Please Revoke My Caucasian Status and Heritage

Featured

Standing in an AutoZone filled with pasty white men I watched as one of the most striking Native American young men that I have ever seen come into the store. It was the richness of his color with its stark difference to my sun deprived gaunt appearance that made me shudder. The metaphor was striking to me… Me, the nutritionally deprived stereotypical WONDER bread (the bread of us older folks) and he demonstrating the thick, textured fullness of a bygone era, long assimilated out of generations of ethnic immigrants who arrived with their foreign tongues and thick accents.

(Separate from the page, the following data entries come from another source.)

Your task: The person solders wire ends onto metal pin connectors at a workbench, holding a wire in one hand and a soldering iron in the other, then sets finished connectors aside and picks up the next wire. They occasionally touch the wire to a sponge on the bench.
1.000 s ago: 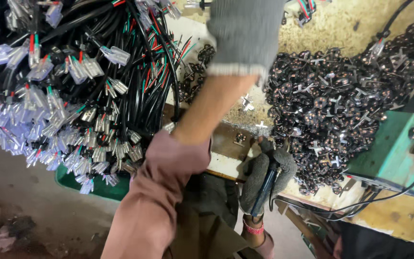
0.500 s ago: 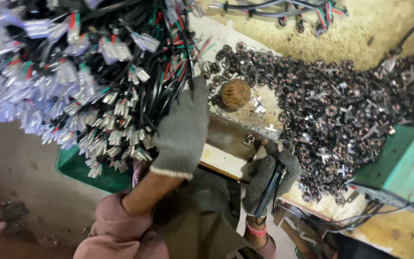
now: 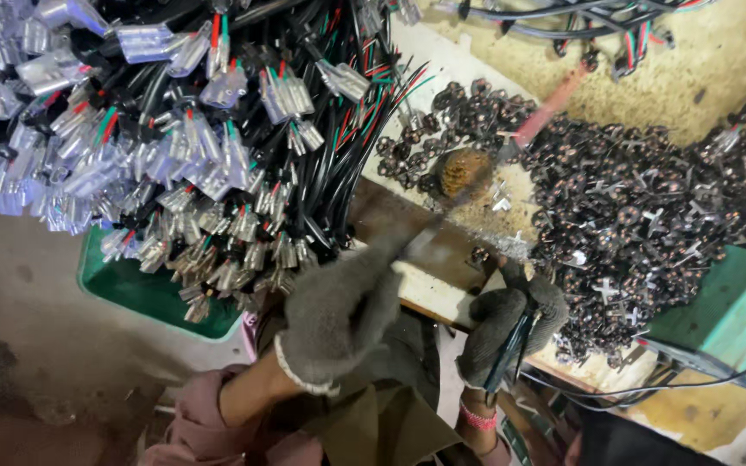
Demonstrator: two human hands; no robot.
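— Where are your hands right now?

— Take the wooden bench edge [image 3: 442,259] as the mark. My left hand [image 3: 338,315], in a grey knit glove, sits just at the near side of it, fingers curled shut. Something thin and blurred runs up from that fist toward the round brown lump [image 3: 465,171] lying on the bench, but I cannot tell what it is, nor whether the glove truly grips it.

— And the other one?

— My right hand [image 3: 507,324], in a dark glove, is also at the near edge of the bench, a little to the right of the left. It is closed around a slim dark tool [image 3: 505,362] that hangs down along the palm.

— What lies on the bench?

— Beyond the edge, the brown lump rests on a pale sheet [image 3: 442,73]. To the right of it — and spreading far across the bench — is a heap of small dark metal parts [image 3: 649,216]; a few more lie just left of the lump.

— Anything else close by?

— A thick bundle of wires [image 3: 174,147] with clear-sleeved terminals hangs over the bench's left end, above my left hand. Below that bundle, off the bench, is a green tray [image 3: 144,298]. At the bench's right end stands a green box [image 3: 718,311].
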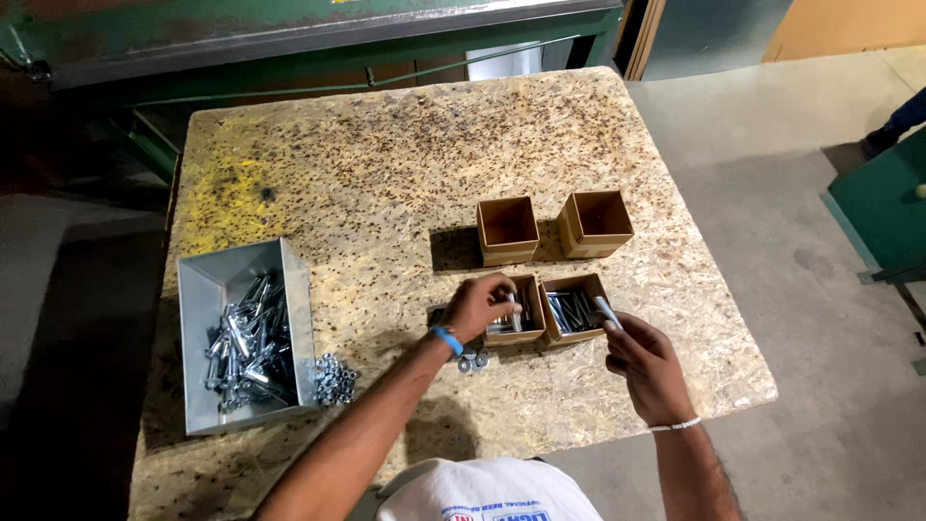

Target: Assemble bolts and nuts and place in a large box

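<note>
Two empty cardboard boxes [507, 230] on the chipboard table [386, 154]; green machine frame [289, 48] behind.

Your left hand [479, 305] is resting over the left of two small open cardboard boxes [515, 311], fingers curled around a silver bolt [513, 311] that is dipping into it. That box is sitting on the worktop touching its twin, the right box [576, 309], which is lying packed with silver bolts side by side. Your right hand [641, 359] is hovering just beside the right box's near corner, pinching another bolt [608, 311] that is tilting up over the box's edge. Both boxes are standing upright, openings facing up.
</note>
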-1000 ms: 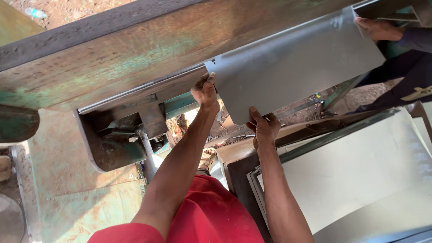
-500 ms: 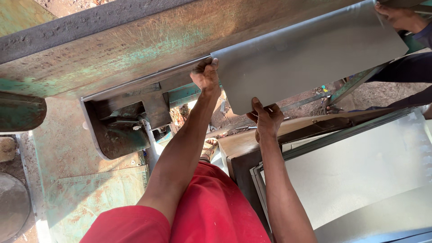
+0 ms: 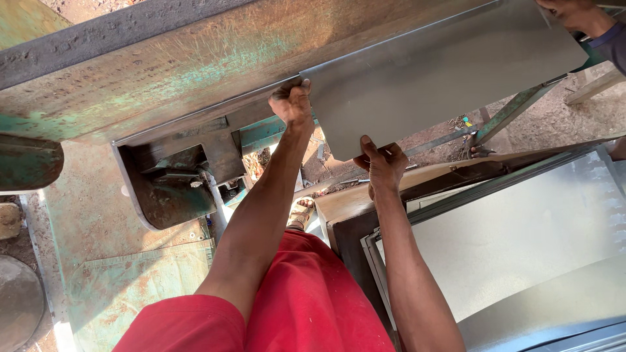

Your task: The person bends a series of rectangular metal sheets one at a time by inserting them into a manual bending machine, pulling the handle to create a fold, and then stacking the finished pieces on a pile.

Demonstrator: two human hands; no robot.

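Note:
A flat grey metal sheet (image 3: 443,72) sticks out from under the long rusty green beam of a bending machine (image 3: 163,72). My left hand (image 3: 293,104) grips the sheet's left edge, right beside the beam. My right hand (image 3: 383,166) holds the sheet's near corner from below, fingers curled over the edge. At the far right end, another person's hand (image 3: 577,14) holds the same sheet.
A stack of shiny metal sheets (image 3: 515,241) lies on a brown table at my right. The machine's green, rust-stained side frame (image 3: 150,195) stands at the left. My red shorts (image 3: 293,300) and a sandalled foot (image 3: 301,214) show below, over bare dirt ground.
The sheet has slid further out and to the right along the beam. Both my hands have followed it, keeping their hold. The other person's hand has shifted toward the top right corner.

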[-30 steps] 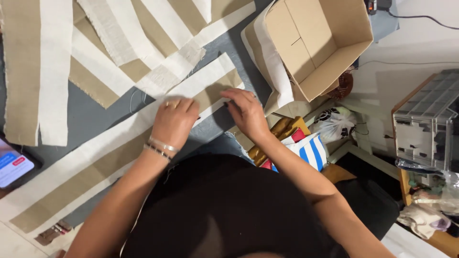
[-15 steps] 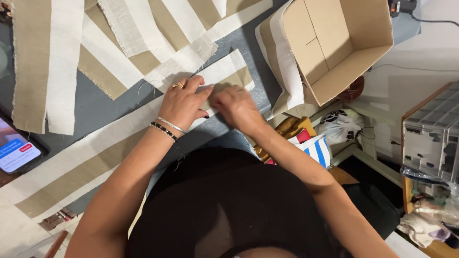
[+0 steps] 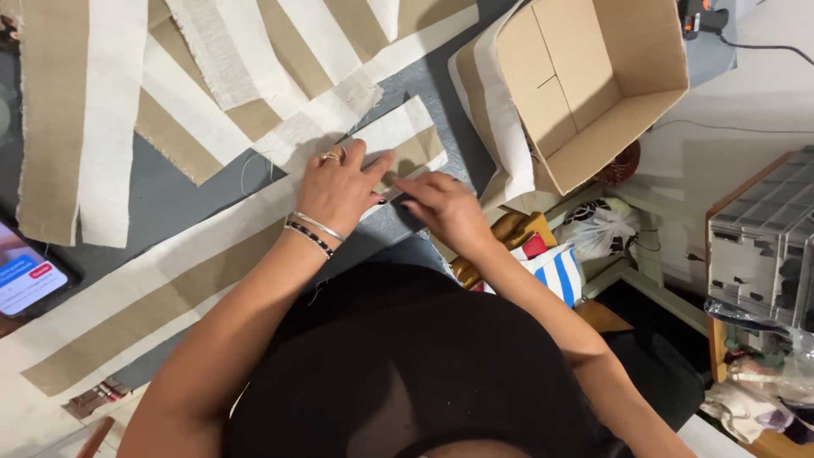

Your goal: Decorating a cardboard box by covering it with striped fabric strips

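Note:
A long strip of tan and white striped fabric (image 3: pixel 170 293) lies across the grey table (image 3: pixel 203 191), running from the lower left up to the middle. My left hand (image 3: pixel 339 188), with a ring and bracelets, presses flat on the strip near its far end. My right hand (image 3: pixel 441 208) sits just beside it, fingertips pinching the strip's edge at the table's rim. More striped fabric strips (image 3: pixel 254 68) are spread over the table beyond my hands.
An open empty cardboard box (image 3: pixel 593 76) stands at the upper right, with fabric draped on its left side. A phone with a lit screen (image 3: pixel 25 276) lies at the left edge. A grey plastic drawer unit (image 3: pixel 763 246) and bags sit lower right.
Both hands have shifted up along the strip toward its far end and come closer together. The view has tilted slightly.

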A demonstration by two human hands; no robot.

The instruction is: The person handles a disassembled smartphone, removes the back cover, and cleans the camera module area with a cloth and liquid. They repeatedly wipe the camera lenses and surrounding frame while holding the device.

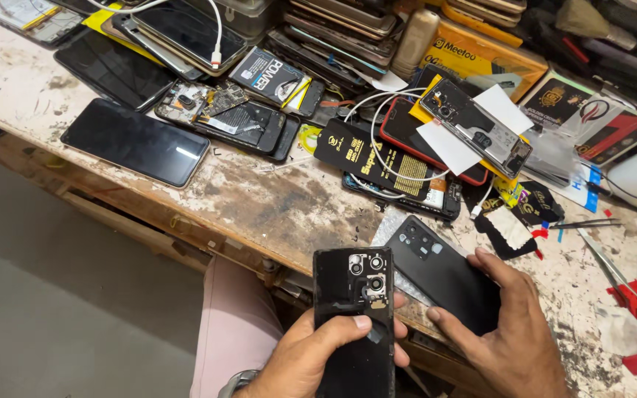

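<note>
Holding a black phone back cover [354, 317] upright at the near edge of the bench [259, 199], the left hand [311, 357] is closing its grip around the lower half of the part, with the thumb lying across the inner face and the fingertips showing at the right edge. The cover is facing the camera with its inner side, and the camera cut-outs with their metal rings are sitting near the top.

The right hand [506, 324] is resting flat on a second dark phone [436, 269], which is lying back up and tilted on the bench just beside the held cover. Its fingers are spreading over the lower right part of that phone, pressing rather than clasping; whether the fingers are curling under the far edge is not clear from this view.

Further back, a disassembled phone [223, 110] with exposed board is lying near a black screen panel [136, 141]. A white cable [388, 158] is looping over a black package [377, 158]. Tweezers [587, 223] are lying at the right, and stacked phones [340, 29] are lining the rear.
</note>
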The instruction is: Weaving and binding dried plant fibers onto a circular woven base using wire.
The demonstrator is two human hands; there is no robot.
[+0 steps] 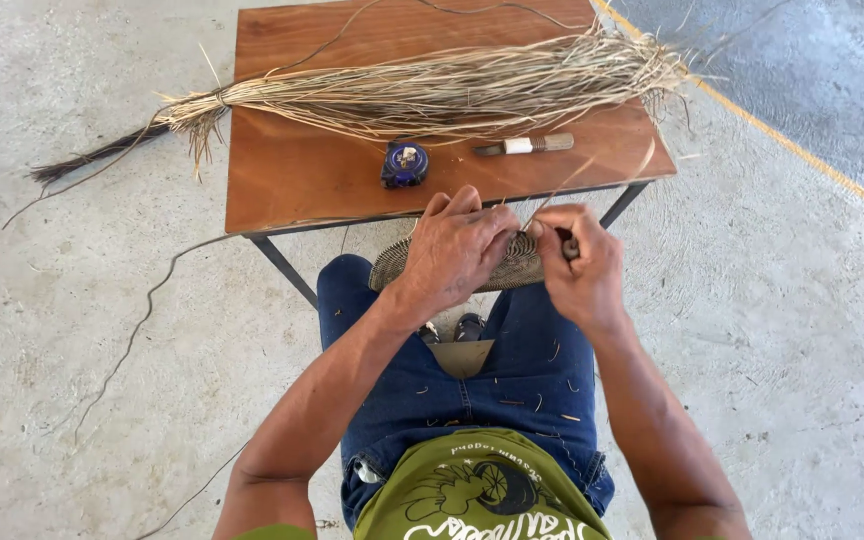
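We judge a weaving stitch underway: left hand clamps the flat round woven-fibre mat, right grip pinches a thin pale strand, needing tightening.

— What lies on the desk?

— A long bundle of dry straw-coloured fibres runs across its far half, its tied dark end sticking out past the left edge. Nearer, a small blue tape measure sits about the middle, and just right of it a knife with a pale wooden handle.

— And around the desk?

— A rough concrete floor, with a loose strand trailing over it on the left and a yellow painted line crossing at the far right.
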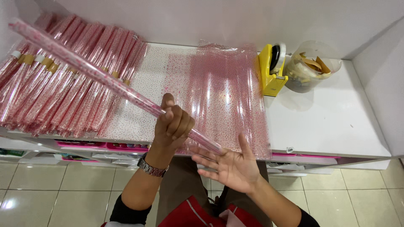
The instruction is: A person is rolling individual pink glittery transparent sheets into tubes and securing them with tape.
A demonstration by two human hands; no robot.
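Observation:
My left hand is closed around a long rolled tube of clear plastic wrap with small red dots. The tube runs from the upper left down to my right hand. That hand is flat and open, palm up, with the tube's lower end touching its fingers. I wear a metal wristwatch on my left wrist. Under the hands lies a flat stack of the same dotted clear sheets on the white counter.
A pile of several finished dotted rolls lies at the counter's left. A yellow tape dispenser and a clear tub of tape pieces stand at the back right. Pink-edged shelves sit below the counter, with tiled floor beneath.

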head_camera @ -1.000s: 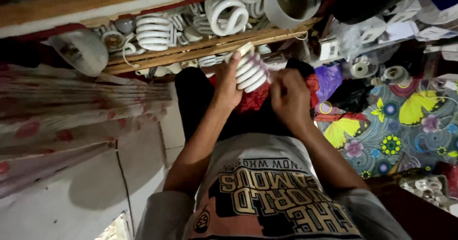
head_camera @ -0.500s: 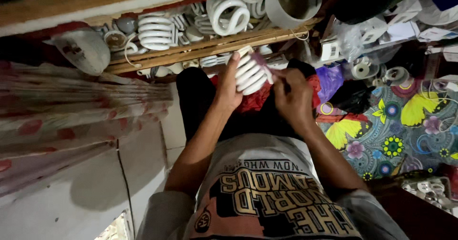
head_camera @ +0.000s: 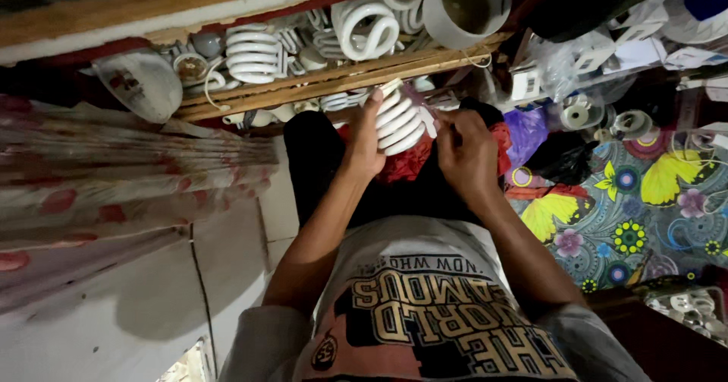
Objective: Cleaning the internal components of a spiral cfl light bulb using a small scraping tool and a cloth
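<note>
Seen from above: left hand [head_camera: 365,141] wrapped around a white spiral lamp bulb [head_camera: 400,121], fingers curled shut on its coils, steadying it over the lap just in front of a wooden crate [head_camera: 318,86] heaped with similar bulbs. Right hand [head_camera: 469,154] closed at the bulb's base, fingertips pinched on something too small to tell, apparently to work that end. Floral cloth [head_camera: 629,207] spread alongside.

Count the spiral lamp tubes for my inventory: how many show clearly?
3: one in the left hand, spiral bulb; one in the wooden tray at left; one at centre. Others may be hidden.
</note>
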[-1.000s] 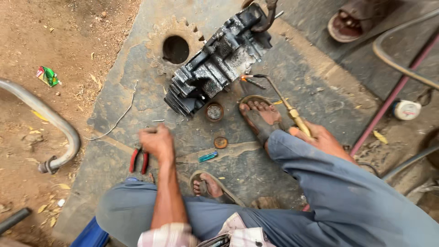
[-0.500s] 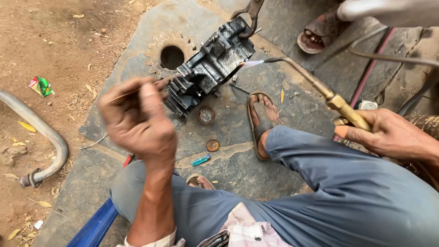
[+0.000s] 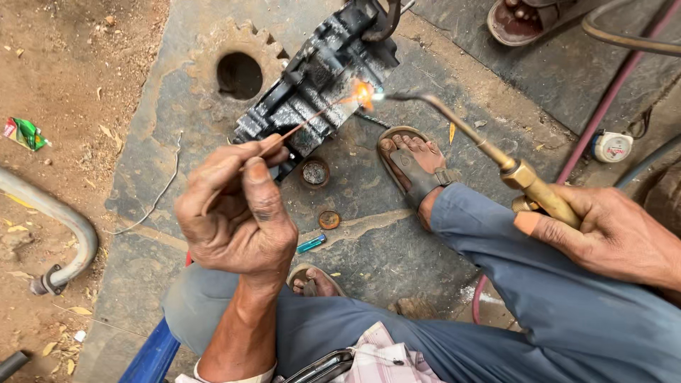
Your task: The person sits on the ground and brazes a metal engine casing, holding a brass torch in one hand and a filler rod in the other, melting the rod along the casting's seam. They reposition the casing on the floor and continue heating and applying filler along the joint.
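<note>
Rod (image 3: 298, 129) tip glows orange against sooty casting (image 3: 312, 92).

A small crumpled wrapper (image 3: 23, 133), green with some red and white, lies on the brown dirt far to the left. Far to the right, a small round white thing with a red label (image 3: 611, 147) sits on the ground beside the hoses. No screens or signs show.
</note>
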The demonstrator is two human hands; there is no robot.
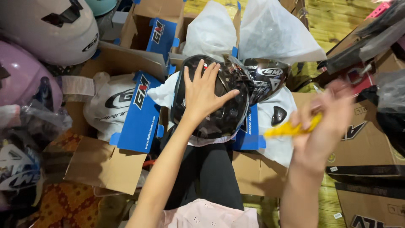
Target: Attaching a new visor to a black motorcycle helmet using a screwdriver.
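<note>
My left hand [205,93] lies flat with spread fingers on the top of a glossy black helmet [223,114] with a dark visor, which rests on my lap over a white cloth bag. My right hand [325,126], blurred by motion, is raised to the right of the helmet and closed on a yellow tool [291,128] that points left. A second black helmet [265,80] stands just behind the first, touching its right side.
Open cardboard boxes with blue flaps [141,114] surround my lap. White plastic bags [276,31] stand at the back. A white helmet [50,29] and a pink helmet [21,78] sit at the left. Brown boxes [367,147] and dark visors [363,42] are at the right.
</note>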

I imagined what his life would a have been had he been allowed to mature with a respectful homage to his people and their ways of life. I found my stomach tighten with thoughts of the many years of cultural genocide that took place at the hands of men with white emotionless expressions demonstrating a depraved ethnocentric sense of superiority in the obliteration of any or all who appeared or embodied “difference”. I look away from the young man not wanting to make him any more self conscious than he appears. I feel shame for my lineage and our refusal to change our ways and learn the vast lessons of the narratives that arise from “difference”.

It is similar with African Americans, Asian Americans and individuals of Latino descent. It is as if we want to deprive the richness of their appearance, their dialects and their narratives making them as white bread deprived as we have become. We criticize people for not speaking English so much that I have yet to encounter a family who has allowed their own children to grow up speaking their native language. And despite the fact that our constitution allows for “freedom of religion” I have yet to come across a verbose Christian who doesn’t try to shame me for my Hindu and Native American practices.

I prefer the richness of color now because the ghostly shells that now take residence in the souls of white men, regardless of their original ethnic heritage, are disheartening. This sentiment was further engraved in my soul as I took a spot in the whirl pool after doing my lap swim. There, 5 aging men sat stoically avoiding contact with each other, their faces grim with what I can only assume was a sense of loss. Now resigned to the fate of aging, white men who bought into their own ethnic superiority over “others” deemed inferior faced the karmic reflection of the injustice done to so many. They had lost their status and been relegated to having to live the rest of their lives devoid of the truth inherent within their own truths. They had chosen to create and maintain the practices towards others that now imprison the perspectives of their lives.